Data segment:
◆ ◆ ◆ ◆

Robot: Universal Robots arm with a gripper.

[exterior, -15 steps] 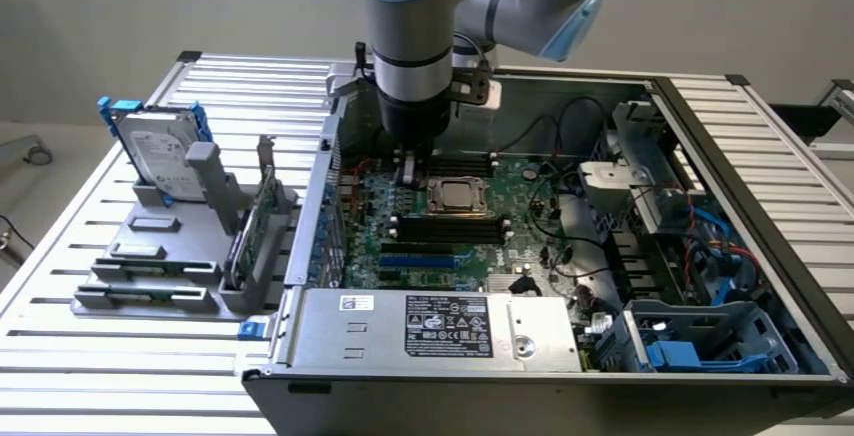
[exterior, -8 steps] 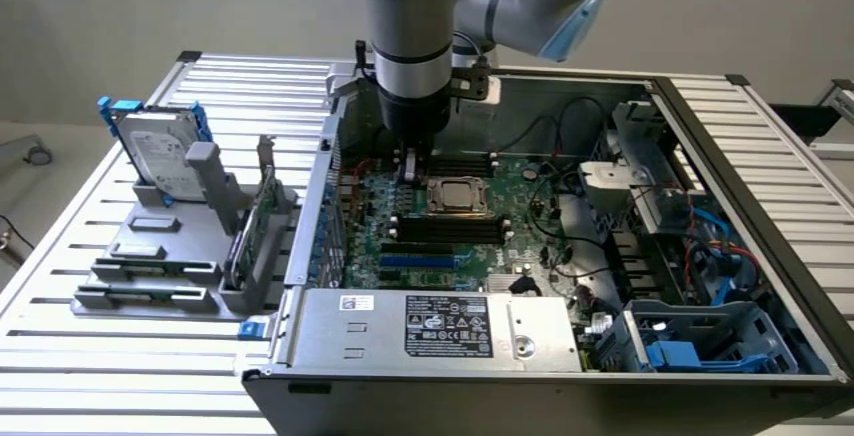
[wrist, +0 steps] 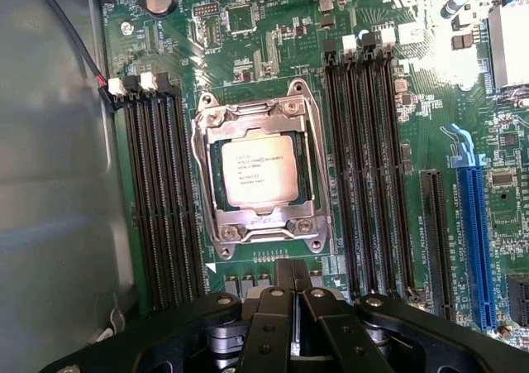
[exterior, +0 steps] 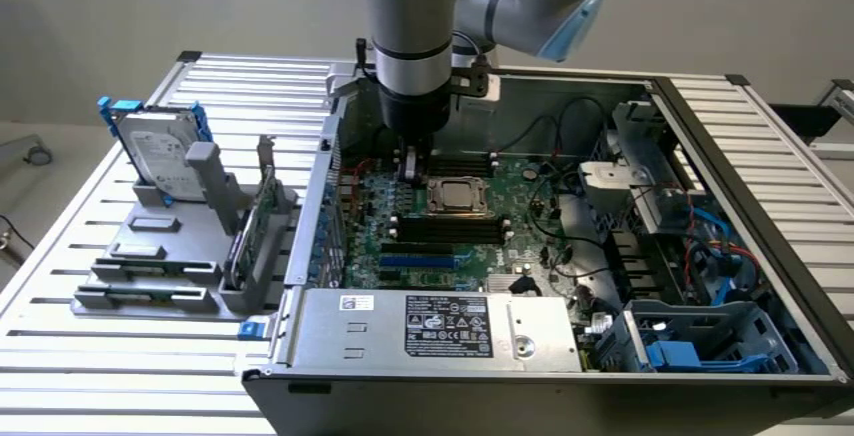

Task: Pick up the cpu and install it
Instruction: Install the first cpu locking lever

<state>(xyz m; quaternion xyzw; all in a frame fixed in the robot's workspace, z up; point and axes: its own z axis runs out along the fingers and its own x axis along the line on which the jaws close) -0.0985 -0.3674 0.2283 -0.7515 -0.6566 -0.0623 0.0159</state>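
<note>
Observing the small square silver-grey cpu (wrist: 259,169) lying flat inside the metal-framed socket (wrist: 261,177) amid the green motherboard (wrist: 273,50), between black memory slot banks (wrist: 157,199). We are seeing the black gripper (wrist: 288,284) hanging just beside the socket's edge, its fingers pressed together and holding nothing. The silver hard drive with blue brackets (exterior: 158,151) is standing well apart, on the exterior view's left.
</note>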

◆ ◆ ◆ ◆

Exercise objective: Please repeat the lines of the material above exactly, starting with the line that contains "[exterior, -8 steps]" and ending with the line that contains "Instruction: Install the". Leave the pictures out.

Output of the task:
[exterior, -8 steps] 
[wrist, +0 steps] 
[exterior, +0 steps] 

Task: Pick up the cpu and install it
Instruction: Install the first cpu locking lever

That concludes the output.